▼

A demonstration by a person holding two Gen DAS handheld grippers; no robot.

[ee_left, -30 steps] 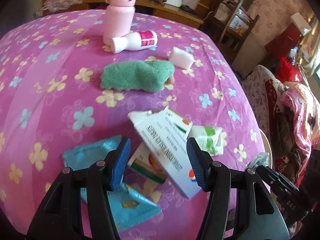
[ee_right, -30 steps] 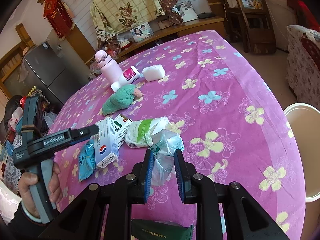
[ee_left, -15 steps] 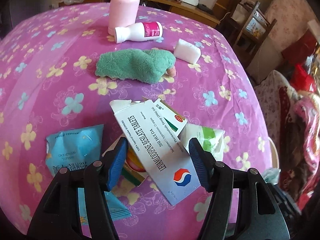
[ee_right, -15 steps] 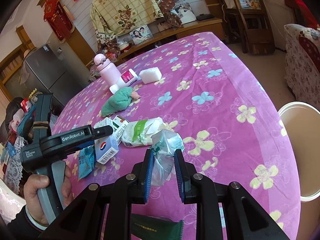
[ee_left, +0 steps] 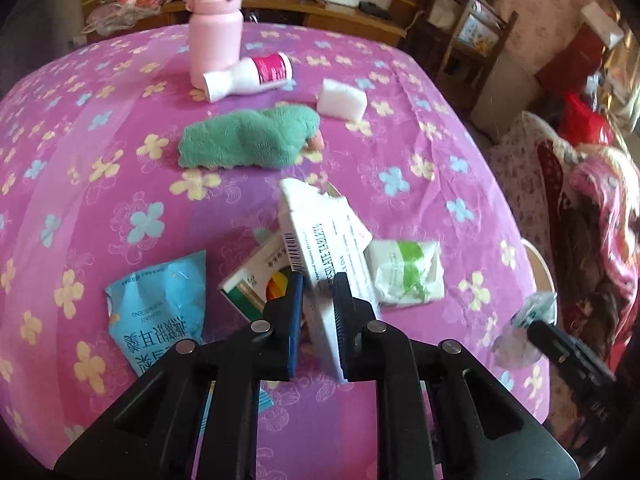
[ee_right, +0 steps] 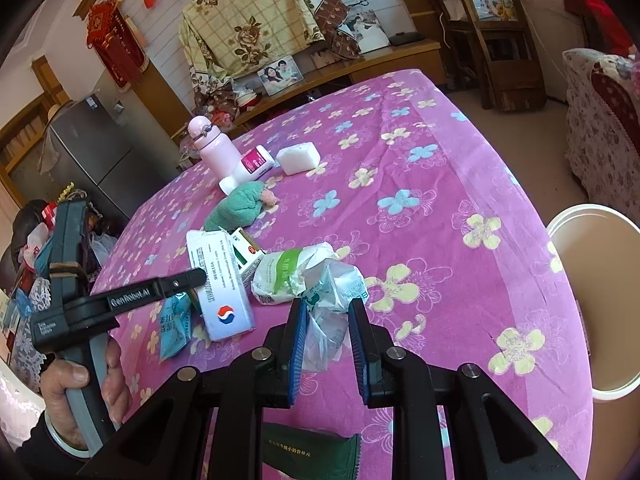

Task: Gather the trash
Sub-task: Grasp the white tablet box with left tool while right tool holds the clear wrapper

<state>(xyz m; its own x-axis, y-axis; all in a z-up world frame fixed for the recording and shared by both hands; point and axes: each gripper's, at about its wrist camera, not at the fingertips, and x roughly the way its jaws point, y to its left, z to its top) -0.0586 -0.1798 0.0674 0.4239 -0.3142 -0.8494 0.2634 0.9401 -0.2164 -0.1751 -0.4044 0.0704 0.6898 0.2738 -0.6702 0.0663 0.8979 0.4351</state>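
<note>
My left gripper [ee_left: 318,304] is closing its jaws on a white medicine box [ee_left: 324,232], and the pads press on its near end. In the right wrist view the box [ee_right: 218,280] tilts up from the purple flowered tablecloth [ee_right: 420,216] under the left gripper [ee_right: 198,278], which a hand holds. My right gripper [ee_right: 326,320] is shut on a crumpled white plastic wrapper [ee_right: 332,284]. On the cloth lie a smaller green-and-orange box [ee_left: 256,276], a blue packet [ee_left: 160,304] and a white-and-green tissue pack [ee_left: 406,272].
A pink bottle [ee_left: 216,44] stands at the back, with a white bottle [ee_left: 248,76] lying beside it. Nearer lie a green towel [ee_left: 248,140] and a white sponge [ee_left: 342,98]. A white bucket [ee_right: 580,216] stands past the table's right edge. A green pouch [ee_right: 308,452] lies under my right gripper.
The left gripper's jaws have gone from wide apart to shut on the white box, which has tipped up on its edge. The right gripper still holds the wrapper in the same place.
</note>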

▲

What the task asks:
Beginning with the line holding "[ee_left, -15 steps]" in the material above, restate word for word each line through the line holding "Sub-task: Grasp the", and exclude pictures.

Exercise answer:
[ee_left, -15 steps] 
[ee_right, -15 steps] 
[ee_left, +0 steps] 
[ee_right, +0 steps] 

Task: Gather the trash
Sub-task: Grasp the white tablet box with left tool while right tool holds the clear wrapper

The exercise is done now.